• **What is being asked**:
Line by line, return the listing exactly, without any of the images.

• **Data**:
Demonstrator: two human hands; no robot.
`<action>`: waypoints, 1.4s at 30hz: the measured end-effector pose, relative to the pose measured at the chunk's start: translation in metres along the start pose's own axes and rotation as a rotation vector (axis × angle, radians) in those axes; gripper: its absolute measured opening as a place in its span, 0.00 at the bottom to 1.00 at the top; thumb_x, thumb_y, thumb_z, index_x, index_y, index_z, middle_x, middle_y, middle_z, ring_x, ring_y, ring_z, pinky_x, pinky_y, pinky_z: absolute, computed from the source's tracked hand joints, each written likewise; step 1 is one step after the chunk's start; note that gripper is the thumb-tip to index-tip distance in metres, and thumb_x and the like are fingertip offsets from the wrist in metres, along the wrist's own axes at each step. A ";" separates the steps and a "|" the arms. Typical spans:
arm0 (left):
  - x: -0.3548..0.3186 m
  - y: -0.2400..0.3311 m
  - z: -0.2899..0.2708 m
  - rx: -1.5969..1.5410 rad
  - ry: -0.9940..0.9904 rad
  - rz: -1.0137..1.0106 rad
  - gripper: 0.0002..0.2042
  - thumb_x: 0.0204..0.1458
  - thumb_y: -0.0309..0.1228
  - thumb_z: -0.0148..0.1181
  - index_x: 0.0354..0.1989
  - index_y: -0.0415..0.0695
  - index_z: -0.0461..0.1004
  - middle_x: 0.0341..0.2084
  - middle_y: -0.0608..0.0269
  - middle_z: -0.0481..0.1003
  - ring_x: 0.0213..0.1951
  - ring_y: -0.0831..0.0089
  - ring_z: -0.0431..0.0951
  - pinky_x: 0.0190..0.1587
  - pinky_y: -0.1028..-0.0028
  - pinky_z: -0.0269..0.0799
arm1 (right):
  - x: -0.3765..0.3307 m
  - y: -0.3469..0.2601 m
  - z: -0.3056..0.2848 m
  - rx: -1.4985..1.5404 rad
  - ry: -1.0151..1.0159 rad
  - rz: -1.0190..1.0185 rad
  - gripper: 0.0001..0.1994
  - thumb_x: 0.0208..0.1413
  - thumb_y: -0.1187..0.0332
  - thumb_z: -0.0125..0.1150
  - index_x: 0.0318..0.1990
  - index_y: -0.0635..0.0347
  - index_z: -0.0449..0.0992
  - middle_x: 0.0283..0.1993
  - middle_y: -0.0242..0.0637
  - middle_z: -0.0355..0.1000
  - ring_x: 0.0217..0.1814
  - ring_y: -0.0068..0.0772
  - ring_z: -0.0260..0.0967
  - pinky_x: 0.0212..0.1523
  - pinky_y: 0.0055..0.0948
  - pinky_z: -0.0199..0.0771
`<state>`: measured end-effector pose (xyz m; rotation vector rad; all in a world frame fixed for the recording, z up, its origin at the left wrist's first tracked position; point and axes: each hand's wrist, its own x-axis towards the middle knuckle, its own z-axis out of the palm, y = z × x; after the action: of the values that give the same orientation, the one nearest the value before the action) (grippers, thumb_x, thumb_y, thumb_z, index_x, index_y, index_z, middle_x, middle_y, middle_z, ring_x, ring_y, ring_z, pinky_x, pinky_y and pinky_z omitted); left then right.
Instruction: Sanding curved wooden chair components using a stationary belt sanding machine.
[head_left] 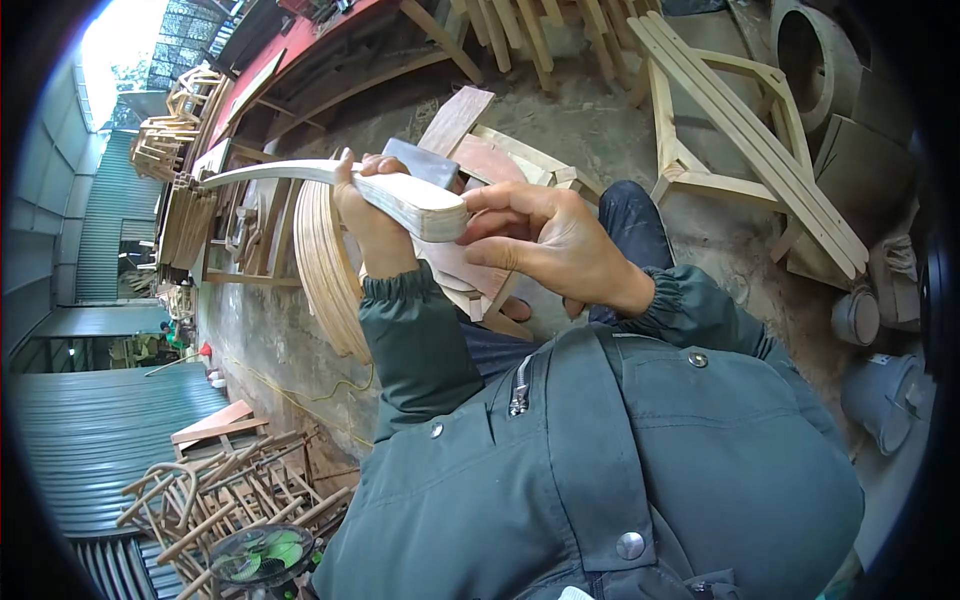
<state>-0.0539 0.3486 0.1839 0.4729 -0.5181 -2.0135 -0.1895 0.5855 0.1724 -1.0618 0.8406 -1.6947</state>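
A long, curved piece of pale wood (405, 195), like a chair part, is held up in front of me. It is thin at the far left and widens to a rounded, blunt end near the middle. My left hand (368, 215) is closed round it from below, with the thumb up along its side. My right hand (560, 240) bends its fingers and thumb in at the blunt end, the fingertips against the wood. Just behind the piece lies a grey-blue flat block (420, 162), partly hidden, on top of flat wooden offcuts (458, 118).
A stack of curved wooden strips (325, 265) stands left of my legs. At the right is a wooden frame with long slats (750, 140), near a grey bucket (882, 400). Piled chair frames (215, 500) and a green fan (262, 555) are at the lower left. A yellow cord (285, 395) crosses the floor.
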 end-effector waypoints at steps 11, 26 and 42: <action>0.000 -0.017 -0.012 0.116 0.145 0.069 0.12 0.64 0.35 0.62 0.37 0.47 0.63 0.22 0.71 0.64 0.22 0.77 0.70 0.28 0.70 0.76 | -0.008 0.019 -0.041 -0.328 -0.022 0.064 0.16 0.70 0.73 0.61 0.62 0.66 0.77 0.52 0.39 0.81 0.50 0.25 0.80 0.54 0.24 0.81; -0.009 -0.043 -0.006 1.185 -0.068 1.036 0.16 0.43 0.26 0.70 0.41 0.45 0.73 0.27 0.58 0.78 0.29 0.64 0.80 0.33 0.63 0.77 | -0.017 -0.198 0.030 -1.790 -0.345 -1.188 0.21 0.66 0.71 0.63 0.61 0.75 0.71 0.58 0.74 0.72 0.58 0.70 0.76 0.59 0.59 0.81; 0.018 -0.087 -0.077 1.498 -0.632 1.123 0.20 0.38 0.34 0.76 0.41 0.53 0.75 0.31 0.67 0.76 0.38 0.62 0.82 0.43 0.59 0.78 | -0.027 -0.201 0.015 -1.408 0.005 0.894 0.43 0.53 0.80 0.70 0.77 0.54 0.60 0.54 0.50 0.80 0.50 0.34 0.78 0.55 0.34 0.77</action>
<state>-0.0840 0.3584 0.0710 0.2226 -2.1031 -0.3478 -0.2410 0.6760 0.3475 -1.1722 2.1978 -0.1730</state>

• **Task response**:
Demonstrator: two human hands; no robot.
`<action>`: waypoints, 1.4s at 30hz: the measured end-effector pose, relative to the pose measured at the chunk's start: translation in metres along the start pose's own axes and rotation as a rotation vector (axis × angle, radians) in those axes; gripper: its absolute measured opening as a place in its span, 0.00 at the bottom to 1.00 at the top; thumb_x, thumb_y, thumb_z, index_x, index_y, index_z, middle_x, middle_y, middle_z, ring_x, ring_y, ring_z, pinky_x, pinky_y, pinky_z: absolute, computed from the source's tracked hand joints, each written likewise; step 1 is one step after the chunk's start; note that gripper is the thumb-tip to index-tip distance in metres, and thumb_x and the like are fingertip offsets from the wrist in metres, along the wrist's own axes at each step. A ";" separates the steps and a "|" the arms. Typical spans:
arm0 (left):
  - x: -0.3548..0.3186 m
  - y: -0.2400..0.3311 m
  - z: -0.2899..0.2708 m
  - rx: -1.5969..1.5410 rad
  - ry: -0.9940..0.9904 rad
  - rz: -1.0137..1.0106 rad
  - gripper: 0.0002..0.2042
  - thumb_x: 0.0204..0.1458
  - thumb_y: -0.0309..0.1228
  - thumb_z: -0.0148..0.1181
  - index_x: 0.0354..0.1989
  - index_y: -0.0415..0.0695
  - index_z: -0.0461..0.1004
  - middle_x: 0.0341..0.2084
  - middle_y: -0.0608..0.0269
  - middle_z: -0.0481..0.1003
  - ring_x: 0.0213..0.1951
  - ring_y: -0.0831..0.0089
  - ring_z: -0.0431..0.0951
  - pinky_x: 0.0190..0.1587
  - pinky_y: -0.1028..-0.0028
  - pinky_z: -0.0269..0.0799
arm1 (right):
  - x: -0.3765..0.3307 m
  - y: -0.3469..0.2601 m
  - z: -0.3056..0.2848 m
  - rx: -1.4985..1.5404 rad
  - ry: -1.0151..1.0159 rad
  - rz: -1.0190..1.0185 rad
  - gripper: 0.0001..0.1994
  - thumb_x: 0.0208..0.1413
  - thumb_y: -0.1187..0.0332
  - thumb_z: -0.0125..0.1150
  - index_x: 0.0318..0.1990
  - index_y: -0.0635..0.0347
  - index_z: -0.0449..0.0992
  - middle_x: 0.0283..0.1993
  - middle_y: -0.0242..0.0637
  - middle_z: -0.0355..0.1000
  - ring_x: 0.0217..0.1814
  - ring_y: -0.0068..0.0772
  - ring_z: -0.0260..0.0967
  - pinky_x: 0.0212..0.1523
  - pinky_y: 0.0055..0.0948
  - pinky_z: -0.0199..0.0771
`<state>`: measured end-effector pose (xyz m; rotation vector rad; all in a world frame fixed for the recording, z up, its origin at the left wrist's first tracked position; point and axes: each hand's wrist, its own x-axis towards the middle knuckle, its own z-axis out of the palm, y = z × x; after the action: of the values that give the same orientation, the one nearest the value before the action) (grippers, thumb_x, thumb_y, thumb_z, index_x, index_y, index_z, middle_x, middle_y, middle_z, ring_x, ring_y, ring_z, pinky_x, pinky_y and pinky_z omitted); left then right.
Instruction: Sanding curved wooden chair components using a stationary belt sanding machine.
[head_left] 
<state>-0.0539 0.3486 0.1839 0.4729 -0.5181 -2.0135 -0.1895 0.5855 0.1724 -1.0618 0.8406 -1.6947</state>
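A long, curved piece of pale wood (405, 195), like a chair part, is held up in front of me. It is thin at the far left and widens to a rounded, blunt end near the middle. My left hand (368, 215) is closed round it from below, with the thumb up along its side. My right hand (560, 240) bends its fingers and thumb in at the blunt end, the fingertips against the wood. Just behind the piece lies a grey-blue flat block (420, 162), partly hidden, on top of flat wooden offcuts (458, 118).
A stack of curved wooden strips (325, 265) stands left of my legs. At the right is a wooden frame with long slats (750, 140), near a grey bucket (882, 400). Piled chair frames (215, 500) and a green fan (262, 555) are at the lower left. A yellow cord (285, 395) crosses the floor.
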 end-effector waypoints at steps 11, 26 and 42: <action>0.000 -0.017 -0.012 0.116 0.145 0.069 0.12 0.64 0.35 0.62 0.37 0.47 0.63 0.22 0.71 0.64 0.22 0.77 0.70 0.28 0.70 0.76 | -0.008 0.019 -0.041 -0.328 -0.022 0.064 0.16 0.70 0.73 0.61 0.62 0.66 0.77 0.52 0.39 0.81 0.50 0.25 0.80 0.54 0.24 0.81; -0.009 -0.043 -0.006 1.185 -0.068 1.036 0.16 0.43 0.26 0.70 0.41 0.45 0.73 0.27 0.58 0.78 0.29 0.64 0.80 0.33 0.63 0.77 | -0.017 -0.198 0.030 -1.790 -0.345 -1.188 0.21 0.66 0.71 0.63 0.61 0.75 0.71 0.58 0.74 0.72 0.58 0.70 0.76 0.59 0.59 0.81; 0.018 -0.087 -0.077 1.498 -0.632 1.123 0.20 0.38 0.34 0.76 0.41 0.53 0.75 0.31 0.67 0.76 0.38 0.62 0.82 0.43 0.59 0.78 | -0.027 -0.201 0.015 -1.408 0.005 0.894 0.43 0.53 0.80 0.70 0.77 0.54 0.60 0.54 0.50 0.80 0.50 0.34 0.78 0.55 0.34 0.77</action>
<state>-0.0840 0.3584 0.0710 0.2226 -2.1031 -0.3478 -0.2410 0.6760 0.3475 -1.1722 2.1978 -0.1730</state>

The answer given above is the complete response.